▸ **Assigned task**:
The listing below holds a line with "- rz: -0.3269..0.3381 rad" and a later line with "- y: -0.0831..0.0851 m". Write out those two lines and every line between them, exactly, and nothing else.

※ ※ ※

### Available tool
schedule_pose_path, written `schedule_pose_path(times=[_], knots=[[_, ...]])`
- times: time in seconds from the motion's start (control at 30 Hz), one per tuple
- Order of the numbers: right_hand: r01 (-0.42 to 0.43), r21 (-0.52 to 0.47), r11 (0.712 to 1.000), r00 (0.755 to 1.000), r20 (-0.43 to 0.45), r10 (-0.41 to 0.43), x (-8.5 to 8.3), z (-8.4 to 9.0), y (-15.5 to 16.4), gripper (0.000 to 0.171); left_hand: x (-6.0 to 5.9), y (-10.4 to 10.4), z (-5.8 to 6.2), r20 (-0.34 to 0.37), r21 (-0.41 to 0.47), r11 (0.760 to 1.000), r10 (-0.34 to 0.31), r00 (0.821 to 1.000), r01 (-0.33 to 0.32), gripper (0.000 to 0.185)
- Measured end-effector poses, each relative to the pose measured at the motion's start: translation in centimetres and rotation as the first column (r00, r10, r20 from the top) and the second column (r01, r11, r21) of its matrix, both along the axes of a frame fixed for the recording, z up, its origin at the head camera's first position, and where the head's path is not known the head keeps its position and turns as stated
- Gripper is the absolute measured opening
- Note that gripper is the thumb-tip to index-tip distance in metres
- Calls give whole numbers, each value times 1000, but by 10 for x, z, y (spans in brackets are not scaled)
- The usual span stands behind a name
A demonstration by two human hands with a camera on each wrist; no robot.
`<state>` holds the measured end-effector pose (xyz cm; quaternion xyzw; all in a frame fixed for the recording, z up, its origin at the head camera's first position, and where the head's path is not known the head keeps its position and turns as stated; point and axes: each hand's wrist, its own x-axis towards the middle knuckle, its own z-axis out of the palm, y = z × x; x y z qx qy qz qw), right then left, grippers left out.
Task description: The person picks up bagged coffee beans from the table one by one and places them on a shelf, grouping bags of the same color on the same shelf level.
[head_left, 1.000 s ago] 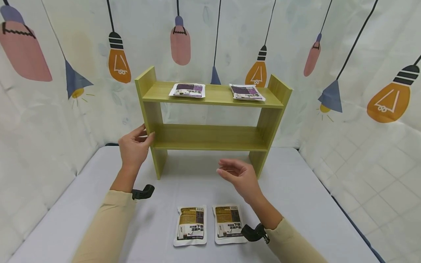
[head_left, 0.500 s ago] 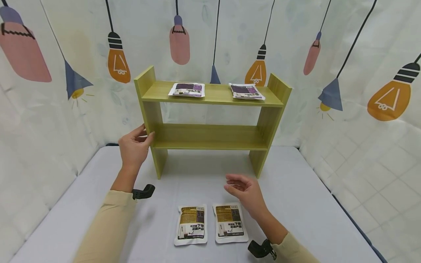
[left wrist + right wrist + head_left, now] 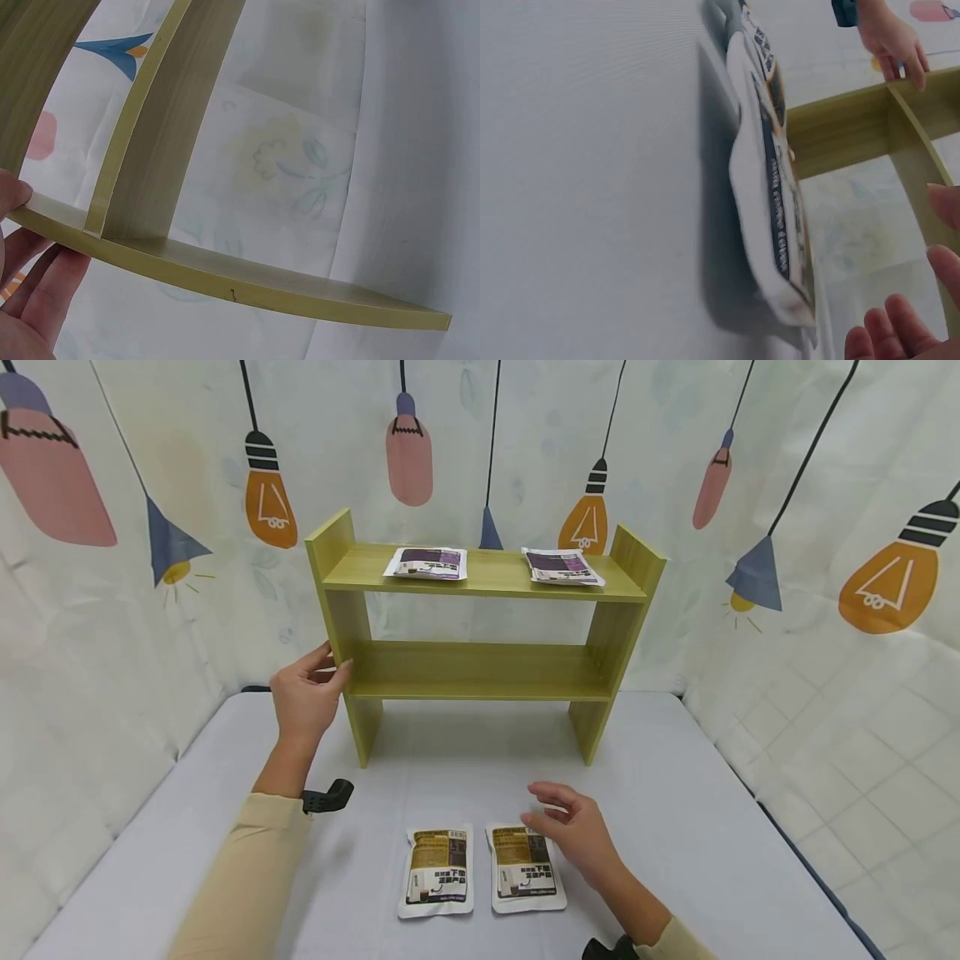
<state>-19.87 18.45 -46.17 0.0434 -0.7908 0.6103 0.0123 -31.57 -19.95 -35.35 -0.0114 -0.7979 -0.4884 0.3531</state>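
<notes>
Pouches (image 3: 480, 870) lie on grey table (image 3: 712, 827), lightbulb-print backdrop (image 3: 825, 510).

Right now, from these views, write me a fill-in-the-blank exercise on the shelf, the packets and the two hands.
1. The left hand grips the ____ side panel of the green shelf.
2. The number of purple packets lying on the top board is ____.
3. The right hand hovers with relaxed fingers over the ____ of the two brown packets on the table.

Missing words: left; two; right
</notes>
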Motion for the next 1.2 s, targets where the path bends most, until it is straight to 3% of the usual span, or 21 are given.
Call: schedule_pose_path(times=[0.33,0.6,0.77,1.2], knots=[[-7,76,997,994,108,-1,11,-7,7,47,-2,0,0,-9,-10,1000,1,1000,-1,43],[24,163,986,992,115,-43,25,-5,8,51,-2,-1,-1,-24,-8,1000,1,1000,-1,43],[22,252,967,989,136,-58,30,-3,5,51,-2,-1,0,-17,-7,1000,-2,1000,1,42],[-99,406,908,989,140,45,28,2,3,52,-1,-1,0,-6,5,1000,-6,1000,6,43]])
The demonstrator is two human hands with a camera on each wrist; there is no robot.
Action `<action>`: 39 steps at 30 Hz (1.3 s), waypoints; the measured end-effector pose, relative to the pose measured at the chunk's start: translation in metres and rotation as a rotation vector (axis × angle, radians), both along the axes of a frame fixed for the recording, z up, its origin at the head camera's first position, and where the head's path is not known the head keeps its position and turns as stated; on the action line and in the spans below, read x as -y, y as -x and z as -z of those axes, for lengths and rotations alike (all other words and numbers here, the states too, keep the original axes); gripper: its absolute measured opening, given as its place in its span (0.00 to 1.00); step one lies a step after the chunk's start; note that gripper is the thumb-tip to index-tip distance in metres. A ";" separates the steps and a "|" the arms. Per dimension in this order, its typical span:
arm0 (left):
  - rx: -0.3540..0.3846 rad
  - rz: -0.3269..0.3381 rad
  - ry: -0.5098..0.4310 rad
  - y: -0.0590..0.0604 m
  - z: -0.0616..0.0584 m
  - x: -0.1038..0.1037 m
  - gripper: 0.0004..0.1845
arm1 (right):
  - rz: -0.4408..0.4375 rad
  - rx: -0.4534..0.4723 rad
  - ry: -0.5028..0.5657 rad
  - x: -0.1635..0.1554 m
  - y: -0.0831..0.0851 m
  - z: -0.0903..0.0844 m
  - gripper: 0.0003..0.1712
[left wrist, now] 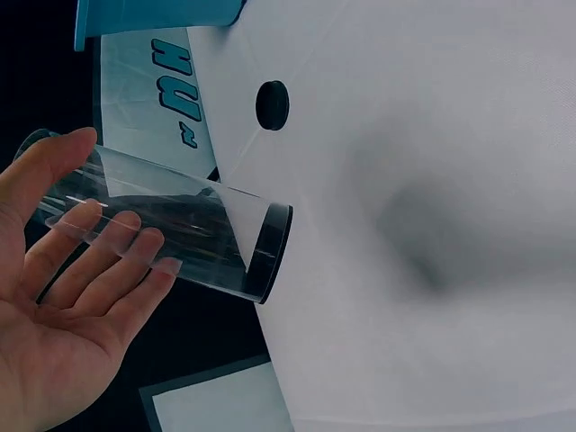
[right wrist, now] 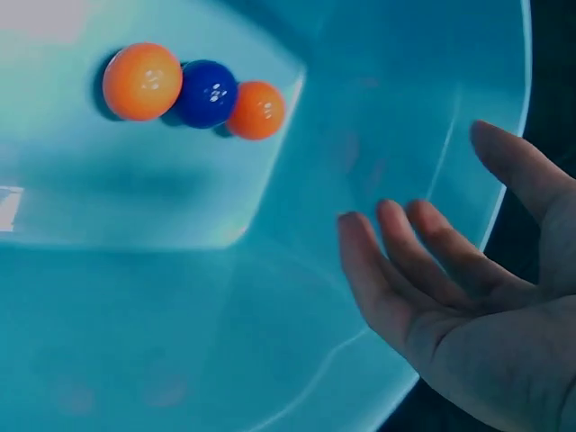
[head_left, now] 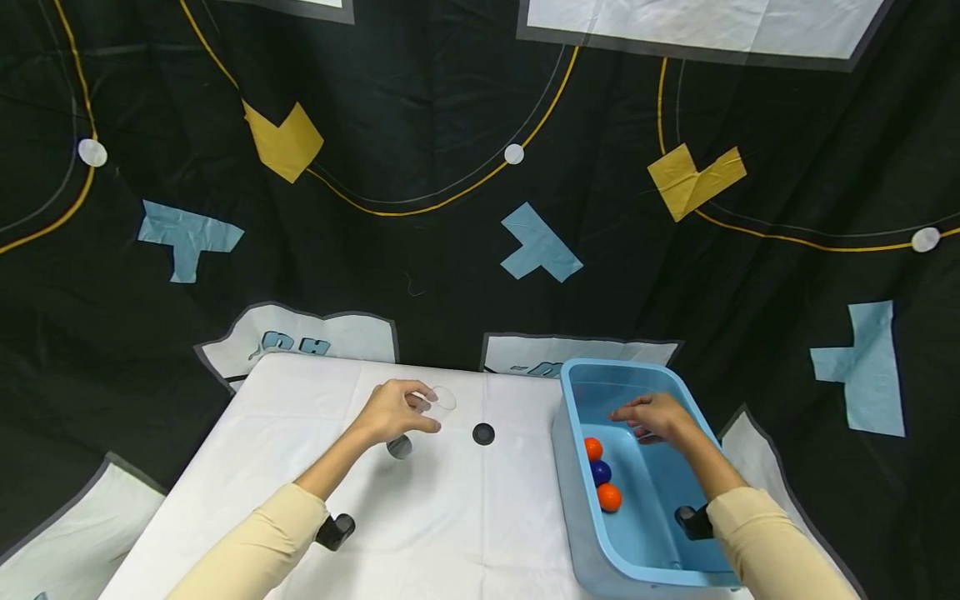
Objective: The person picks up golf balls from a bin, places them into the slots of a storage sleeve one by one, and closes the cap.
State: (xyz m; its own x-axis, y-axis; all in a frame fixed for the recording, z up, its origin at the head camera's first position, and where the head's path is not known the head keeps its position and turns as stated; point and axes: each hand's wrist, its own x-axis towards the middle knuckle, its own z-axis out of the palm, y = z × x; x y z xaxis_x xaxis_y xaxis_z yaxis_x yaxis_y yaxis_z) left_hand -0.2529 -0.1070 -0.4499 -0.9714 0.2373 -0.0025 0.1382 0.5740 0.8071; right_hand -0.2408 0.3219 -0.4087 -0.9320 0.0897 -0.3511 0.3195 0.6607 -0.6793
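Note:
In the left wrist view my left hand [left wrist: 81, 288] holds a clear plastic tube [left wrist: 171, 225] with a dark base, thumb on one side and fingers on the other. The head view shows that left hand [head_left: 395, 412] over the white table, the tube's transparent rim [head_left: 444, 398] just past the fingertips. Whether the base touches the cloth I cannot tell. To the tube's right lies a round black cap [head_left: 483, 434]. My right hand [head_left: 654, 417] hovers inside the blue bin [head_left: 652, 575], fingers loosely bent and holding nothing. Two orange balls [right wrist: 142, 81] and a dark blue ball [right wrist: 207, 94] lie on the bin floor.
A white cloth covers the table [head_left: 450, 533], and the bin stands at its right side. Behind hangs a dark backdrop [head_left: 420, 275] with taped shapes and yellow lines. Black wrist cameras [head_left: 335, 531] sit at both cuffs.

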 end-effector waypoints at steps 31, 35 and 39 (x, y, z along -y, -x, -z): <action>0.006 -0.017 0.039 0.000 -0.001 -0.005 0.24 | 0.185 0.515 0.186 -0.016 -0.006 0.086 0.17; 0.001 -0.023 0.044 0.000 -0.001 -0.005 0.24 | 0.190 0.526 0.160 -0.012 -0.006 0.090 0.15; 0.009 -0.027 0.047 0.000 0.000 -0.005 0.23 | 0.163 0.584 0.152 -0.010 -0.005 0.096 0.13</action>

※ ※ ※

▸ **Solved problem**:
  - rz: -0.3269..0.3381 rad
  - ry: -0.5098..0.4310 rad
  - y: -0.0590..0.0604 m
  - z: -0.0616..0.0584 m
  - x: -0.1038..0.1037 m
  - gripper: 0.0004..0.1845
arm1 (right):
  - rz: -0.4408..0.4375 rad
  - rx: -0.4534..0.4723 rad
  - ry: -0.5028..0.5657 rad
  - x: -0.1635..0.1554 m
  - y: -0.0831..0.0851 m

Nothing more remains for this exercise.